Mais au moment où Olivier tendait la main pour reprendre la lettre, Jacqueline froissa le papier, le jeta par terre ; et deux grosses larmes jaillirent de ses yeux. Olivier lui saisit la main :
– Qu’as-tu ? demandait-il, ému.
– Laisse-moi ! cria-t-elle, avec colère.
Elle sortit. Sur le seuil de la porte, elle cria :
– Égoïstes !
*
Christophe avait fini par se faire des ennemis de ses protecteurs du Grand Journal. C’était facile à prévoir. Christophe avait reçu du ciel cette vertu célébrée par Gœthe : « la non-reconnaissance ».
« La répugnance à se montrer reconnaissant, écrivait Gœthe ironiquement, est rare et ne se manifeste que chez des hommes remarquables qui, sortis des classes les plus pauvres, ont été à chaque pas forcés d’accepter des secours empoisonnés par la grossièreté du bienfaiteur… »

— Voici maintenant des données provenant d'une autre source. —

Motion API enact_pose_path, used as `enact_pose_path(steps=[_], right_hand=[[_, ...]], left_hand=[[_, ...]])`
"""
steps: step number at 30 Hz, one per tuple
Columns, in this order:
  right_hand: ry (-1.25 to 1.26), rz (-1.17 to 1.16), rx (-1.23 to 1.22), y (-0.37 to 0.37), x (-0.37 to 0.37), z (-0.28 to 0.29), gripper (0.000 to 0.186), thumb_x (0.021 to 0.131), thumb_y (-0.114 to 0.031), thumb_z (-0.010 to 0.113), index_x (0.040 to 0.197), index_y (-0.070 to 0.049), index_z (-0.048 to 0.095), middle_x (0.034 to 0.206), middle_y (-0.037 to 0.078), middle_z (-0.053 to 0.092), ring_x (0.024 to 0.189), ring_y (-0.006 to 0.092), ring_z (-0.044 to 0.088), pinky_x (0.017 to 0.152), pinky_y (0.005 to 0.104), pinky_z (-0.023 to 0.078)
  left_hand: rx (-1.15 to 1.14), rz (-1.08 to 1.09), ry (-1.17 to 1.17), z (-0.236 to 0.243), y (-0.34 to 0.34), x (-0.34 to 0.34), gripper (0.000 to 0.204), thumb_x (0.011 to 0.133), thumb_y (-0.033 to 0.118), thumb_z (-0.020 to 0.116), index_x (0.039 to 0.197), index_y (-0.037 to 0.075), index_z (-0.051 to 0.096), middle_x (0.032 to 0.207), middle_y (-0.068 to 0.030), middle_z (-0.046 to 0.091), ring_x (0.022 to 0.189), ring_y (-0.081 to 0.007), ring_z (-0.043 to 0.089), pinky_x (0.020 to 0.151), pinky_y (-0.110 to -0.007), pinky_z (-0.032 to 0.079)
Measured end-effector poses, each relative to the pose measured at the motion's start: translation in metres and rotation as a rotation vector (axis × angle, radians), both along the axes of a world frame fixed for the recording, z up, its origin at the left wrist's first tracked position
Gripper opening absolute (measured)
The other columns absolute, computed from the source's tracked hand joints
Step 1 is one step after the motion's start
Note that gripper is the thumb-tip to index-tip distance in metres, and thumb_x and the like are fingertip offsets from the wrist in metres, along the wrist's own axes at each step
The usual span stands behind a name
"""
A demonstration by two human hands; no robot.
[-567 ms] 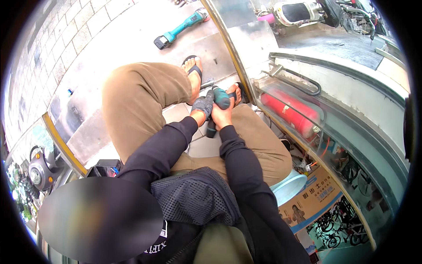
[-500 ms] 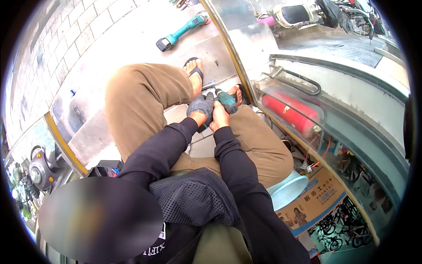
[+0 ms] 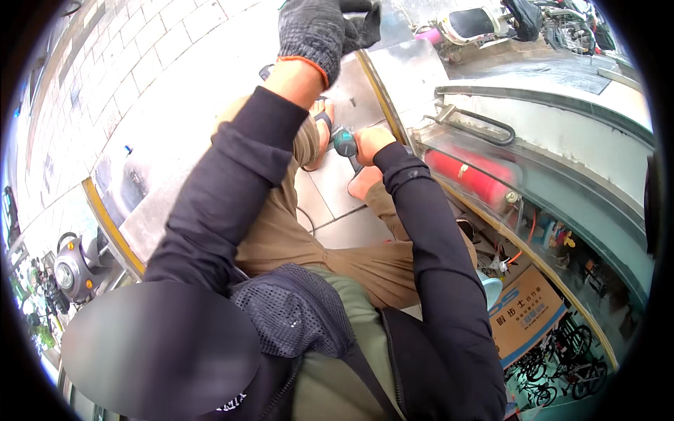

Christophe ne pensait pas qu’il fût obligé de s’avilir, pour un service rendu, ni – ce qui était le même pour lui – d’abdiquer sa liberté. Il ne prêtait pas ses bienfaits à tant pour cent, il les donnait. Ses bienfaiteurs l’entendaient un peu différemment. Ils furent choqués dans le sentiment moral très élevé qu’ils avaient des devoirs de leurs débiteurs, que Christophe refusât d’écrire la musique d’un hymne stupide, pour une fête-réclame organisée par le journal. Ils lui firent sentir l’inconvenance de sa conduite. Christophe les envoya promener. Il acheva de les exaspérer, par le démenti brutal qu il infligea, peu après, à des assertions que le journal lui avait prêtées.